A Wizards season ticket holder, Falk added: "You guys are in dreamland. Because this team [stinks] so bad you guys want John Wall to be someone he will never be."

"Let me ask you a question," Falk said, maybe 28 times over 30 minutes, often answering for you. "Who's bigger, Kyrie Irving or John Wall? John Wall. Who's a better athlete? John Wall. Who's faster? Who's stronger? John Wall.

"Now, who's a better player? Kyrie Irving," he said of Cleveland's all-star point guard who was rookie of the year in 2012. "John Wall will never be good as Kyrie Irving was in his first week in the NBA.

"I don't think he'll be a much smarter player," he said. "You can't become a smart player. You either are or you aren't."

As Wise points out in his column, it is very strange for an active agent to take such blatant shots at a current player, nevermind the fact that writing off a 22-year-old player who has John Wall's athletic gifts is aggressively shortsighted.

So what's Falk's deal?

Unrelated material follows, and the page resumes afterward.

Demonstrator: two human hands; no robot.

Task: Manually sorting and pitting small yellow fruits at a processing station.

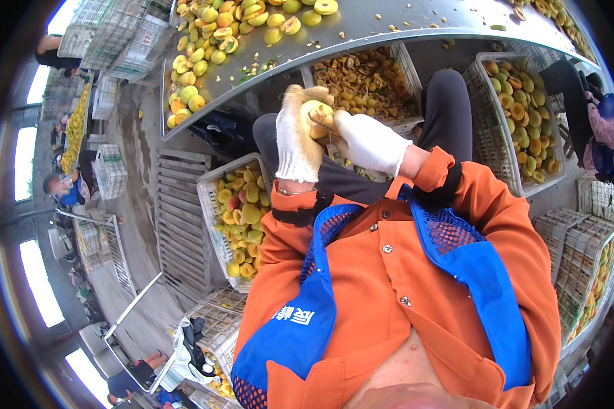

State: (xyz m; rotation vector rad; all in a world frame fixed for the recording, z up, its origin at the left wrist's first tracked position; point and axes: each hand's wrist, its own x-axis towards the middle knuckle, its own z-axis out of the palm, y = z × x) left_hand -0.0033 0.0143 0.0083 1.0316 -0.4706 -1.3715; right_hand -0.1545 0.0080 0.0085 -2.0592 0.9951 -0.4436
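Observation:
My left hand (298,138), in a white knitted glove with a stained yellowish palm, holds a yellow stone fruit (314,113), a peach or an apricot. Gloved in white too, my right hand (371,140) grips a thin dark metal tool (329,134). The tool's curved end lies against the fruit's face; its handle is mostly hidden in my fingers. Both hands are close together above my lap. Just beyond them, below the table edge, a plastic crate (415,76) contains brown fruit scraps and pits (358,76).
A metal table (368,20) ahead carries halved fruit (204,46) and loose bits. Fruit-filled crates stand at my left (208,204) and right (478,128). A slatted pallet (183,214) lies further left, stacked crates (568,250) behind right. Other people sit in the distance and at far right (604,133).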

He's certainly not the power player he once was when he and Michael Jordan and Nike conquered the sports world together, but why take his frustration out on John Wall? Wise guesses that Falk might hold a grudge against Wall because he was picked ahead of Evan Turner, a client of Falk's, in the 2010 draft.

Either way, we'd like to take this opportunity to remind David Falk that John Wall is in fact very good at basketball.

Update: David Falk says that he is real sorry.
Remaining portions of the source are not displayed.